Company culture does not collapse overnight. It erodes gradually, one missed signal at a time. By the time leadership notices, the damage is often significant: key people have already left, trust has broken down, and rebuilding takes far more effort than prevention would have. Here are five early warning signs to watch for.
Sign one: Your best people are leaving. Some turnover is natural, but if your highest performers are consistently heading for the door, that is a culture signal, not a compensation one. Top performers tend to leave when they feel undervalued, when they see a lack of accountability around them, or when they do not see a path forward. Exit interviews are helpful, but by then it is too late. Regular pulse surveys and stay interviews catch these issues while you can still act.
Sign two: Meetings are silent. When people stop speaking up in meetings, it is rarely because they have nothing to say. It usually means they have learned that their input does not matter, or that disagreement is punished. Psychological safety is the foundation of a healthy culture. If your meetings are dominated by the same two or three voices, it is worth asking why.
Sign three: Feedback only flows downward. In healthy cultures, feedback moves in every direction: managers to reports, peers to peers, and reports to managers. If the only feedback happening in your organization is top-down during annual reviews, you have a hierarchy problem disguised as a process problem. Building a peer recognition habit and running 360 reviews are practical ways to open up feedback channels.
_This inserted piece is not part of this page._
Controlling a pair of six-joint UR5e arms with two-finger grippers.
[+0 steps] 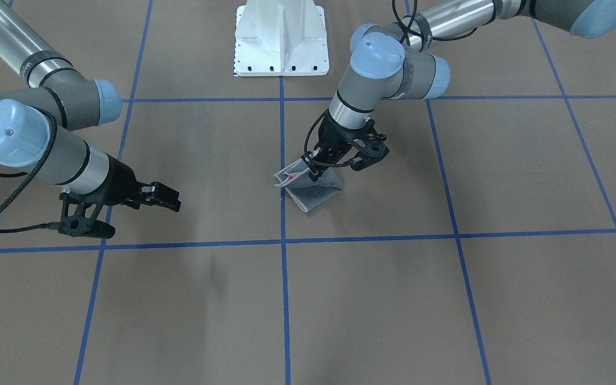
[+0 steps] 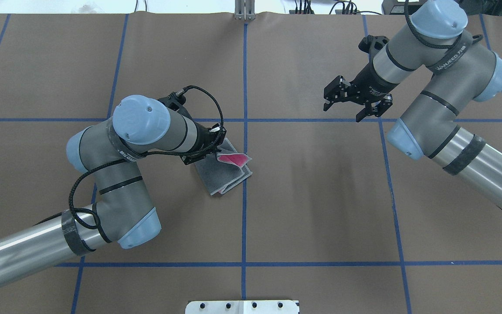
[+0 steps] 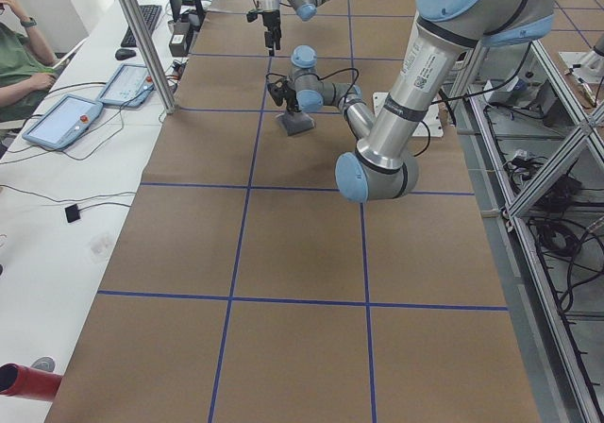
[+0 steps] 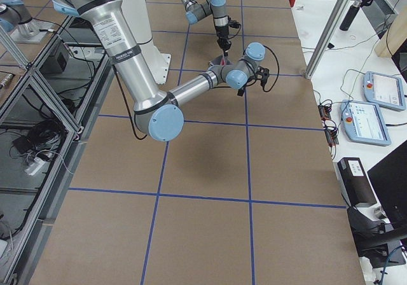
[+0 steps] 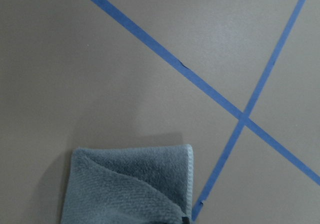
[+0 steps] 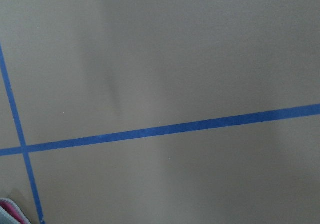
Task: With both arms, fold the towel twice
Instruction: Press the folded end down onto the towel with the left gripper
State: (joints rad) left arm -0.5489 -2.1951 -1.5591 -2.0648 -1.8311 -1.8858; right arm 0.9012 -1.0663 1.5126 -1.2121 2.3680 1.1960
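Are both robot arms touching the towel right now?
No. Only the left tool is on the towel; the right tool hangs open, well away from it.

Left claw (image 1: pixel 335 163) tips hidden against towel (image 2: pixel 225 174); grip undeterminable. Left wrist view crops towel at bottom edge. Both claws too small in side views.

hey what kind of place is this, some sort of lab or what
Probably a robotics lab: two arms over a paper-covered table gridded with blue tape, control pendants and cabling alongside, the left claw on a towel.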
Sign four: People do not know what the company values actually mean. Most companies have values posted on a wall or a website. Far fewer have employees who can explain what those values look like in practice. If your team cannot connect daily decisions to company values, the values are decorative, not functional. Tying recognition and performance reviews to specific values is one way to bridge this gap.
Sign five: Managers are burned out. Culture starts with management. If your managers are overwhelmed, under-supported, or unclear on expectations, that stress cascades to their teams. Invest in manager development, give them tools to run effective one-on-ones and reviews, and reduce the administrative burden wherever possible. Platforms like Culture Wheel are built specifically to simplify the feedback and review process so managers can spend more time on the human side of leadership.
The common thread across all five signs is the same: culture problems are feedback problems. When information stops flowing freely between people, culture suffers. The fix is not a ping-pong table or a team offsite. It is building systems that make honest, constructive feedback a normal part of how your team works every day.